Furthermore, Elias entered into a partnership with a BRAINN team coordinated by professor Li Li Min to study the effect of different neuromodulation techniques (application of electrical currents, transcranial magnetic stimulation and focused ultrasound) in controlling the strength of patients who have suffered a cerebrovascular accident (CVA), those with Parkinson's or cerebellar ataxia (a group of diseases that affects movement control).
Brain Congress
Results of Elias' line of research were presented on April 10, in Campinas, during the 5th Brain Congress – event held by the Brazilian Institute of Neurosciences and Neurotechnology (BRAINN), one of the CEPIDs financed by FAPESP.
One of the international highlights of the event was researcher John A. Detre, professor at the University of Pennsylvania, in the United States. He presented a talk on the use of functional imaging technologies, including magnetic resonance imaging (MRI) and optical imaging, to study brain function in healthy individuals and in patients with a variety of clinical disorders, such as stroke, epilepsy, neurodegenerative disease and migraine.
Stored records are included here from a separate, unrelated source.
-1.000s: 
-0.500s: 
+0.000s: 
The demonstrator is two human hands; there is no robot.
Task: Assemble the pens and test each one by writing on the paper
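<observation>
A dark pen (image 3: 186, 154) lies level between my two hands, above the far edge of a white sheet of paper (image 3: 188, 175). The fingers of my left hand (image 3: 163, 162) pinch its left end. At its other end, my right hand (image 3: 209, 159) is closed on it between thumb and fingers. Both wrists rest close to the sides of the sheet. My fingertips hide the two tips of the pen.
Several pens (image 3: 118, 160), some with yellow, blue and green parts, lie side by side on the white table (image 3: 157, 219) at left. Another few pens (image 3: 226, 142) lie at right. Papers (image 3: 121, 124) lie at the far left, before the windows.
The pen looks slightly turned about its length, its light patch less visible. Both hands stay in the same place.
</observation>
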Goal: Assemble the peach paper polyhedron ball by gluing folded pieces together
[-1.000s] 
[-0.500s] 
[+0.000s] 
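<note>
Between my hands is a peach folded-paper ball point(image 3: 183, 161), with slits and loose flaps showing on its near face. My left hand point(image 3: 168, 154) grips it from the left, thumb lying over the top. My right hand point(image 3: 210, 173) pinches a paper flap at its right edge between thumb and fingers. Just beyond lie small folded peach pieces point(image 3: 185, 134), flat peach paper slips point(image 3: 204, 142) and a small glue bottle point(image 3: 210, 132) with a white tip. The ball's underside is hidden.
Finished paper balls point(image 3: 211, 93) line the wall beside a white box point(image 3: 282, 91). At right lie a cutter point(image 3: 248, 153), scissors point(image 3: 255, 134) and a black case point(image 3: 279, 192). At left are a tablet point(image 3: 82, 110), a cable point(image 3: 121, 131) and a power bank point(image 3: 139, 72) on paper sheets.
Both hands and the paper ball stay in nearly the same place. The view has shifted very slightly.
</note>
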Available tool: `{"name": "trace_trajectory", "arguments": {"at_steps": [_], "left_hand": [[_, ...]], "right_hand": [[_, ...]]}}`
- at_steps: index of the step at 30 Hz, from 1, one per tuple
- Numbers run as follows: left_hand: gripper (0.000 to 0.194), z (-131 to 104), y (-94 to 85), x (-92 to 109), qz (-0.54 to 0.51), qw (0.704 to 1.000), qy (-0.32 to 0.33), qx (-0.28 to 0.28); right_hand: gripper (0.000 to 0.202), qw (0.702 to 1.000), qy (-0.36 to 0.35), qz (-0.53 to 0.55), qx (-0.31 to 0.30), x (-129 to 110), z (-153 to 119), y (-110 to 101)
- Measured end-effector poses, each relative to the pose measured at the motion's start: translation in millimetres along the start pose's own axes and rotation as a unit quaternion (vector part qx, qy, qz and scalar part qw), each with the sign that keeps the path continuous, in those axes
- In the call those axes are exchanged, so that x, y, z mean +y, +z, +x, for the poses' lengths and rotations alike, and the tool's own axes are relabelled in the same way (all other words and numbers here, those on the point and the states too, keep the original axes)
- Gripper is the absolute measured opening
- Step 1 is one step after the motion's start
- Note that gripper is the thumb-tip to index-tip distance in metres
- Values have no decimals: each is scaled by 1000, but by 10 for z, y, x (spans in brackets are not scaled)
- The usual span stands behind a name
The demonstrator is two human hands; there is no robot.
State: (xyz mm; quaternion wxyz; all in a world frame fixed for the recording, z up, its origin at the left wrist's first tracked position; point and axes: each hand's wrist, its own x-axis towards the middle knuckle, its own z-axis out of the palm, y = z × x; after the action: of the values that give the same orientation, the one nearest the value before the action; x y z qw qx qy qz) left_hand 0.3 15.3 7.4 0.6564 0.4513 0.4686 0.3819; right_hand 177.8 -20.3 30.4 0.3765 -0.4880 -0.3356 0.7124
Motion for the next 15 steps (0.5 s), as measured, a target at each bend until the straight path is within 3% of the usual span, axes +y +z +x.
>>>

“In an adult, the brain uses about 20% of blood flow, although it corresponds to only 2% of body mass. Because blood flow and metabolism are closely coupled, we can use flow measurement to study many aspects of brain function. For this we use functional imaging techniques”, explained Detre to FAPESP Agency.
Among the national highlights of the program was Roberto Lent, director of the Institute of Biomedical Sciences at the Federal University of Rio de Janeiro (ICB-UFRJ), who presented studies on neuroplasticity – the ability of the nervous system to shape itself, at a structural and functional level , throughout neuronal development and when subject to environmental interference.
“This environmental interference can be a disease, a conversation between people or an educational action. When a teacher teaches something, he changes the student's brain and this is a form of plasticity. In my laboratory we deal with long-distance plasticity, which is the ability to change and alter the most important brain pathways,” said Lent.
As a study model, the UFRJ group uses an important communication pathway between the left and right hemispheres of the brain known as the corpus callosum, formed by 200 million nerve fibers.
“The corpus callosum changes in various situations, such as, for example, after a traumatic amputation of one of the limbs. It is common in these cases for the person to develop phantom limb syndrome. She feels pain, itching and anomalous positions of an arm that no longer exists, for example. This is the result of the reorganization of the brain, in particular this great avenue that is the corpus callosum,” she said.
The congress program also included the round table “BRAIN(N): past, present and future” which, among other topics, discussed ways to increase the impact and optimize resources in neuroscience research carried out in Brazil. In addition to Lent and Detre, Fernando Cendes, coordinator of BRAINN, Canadian researcher Richard Frayne (University of Calgary) and the scientific director of FAPESP, Carlos Henrique de Brito Cruz, participated.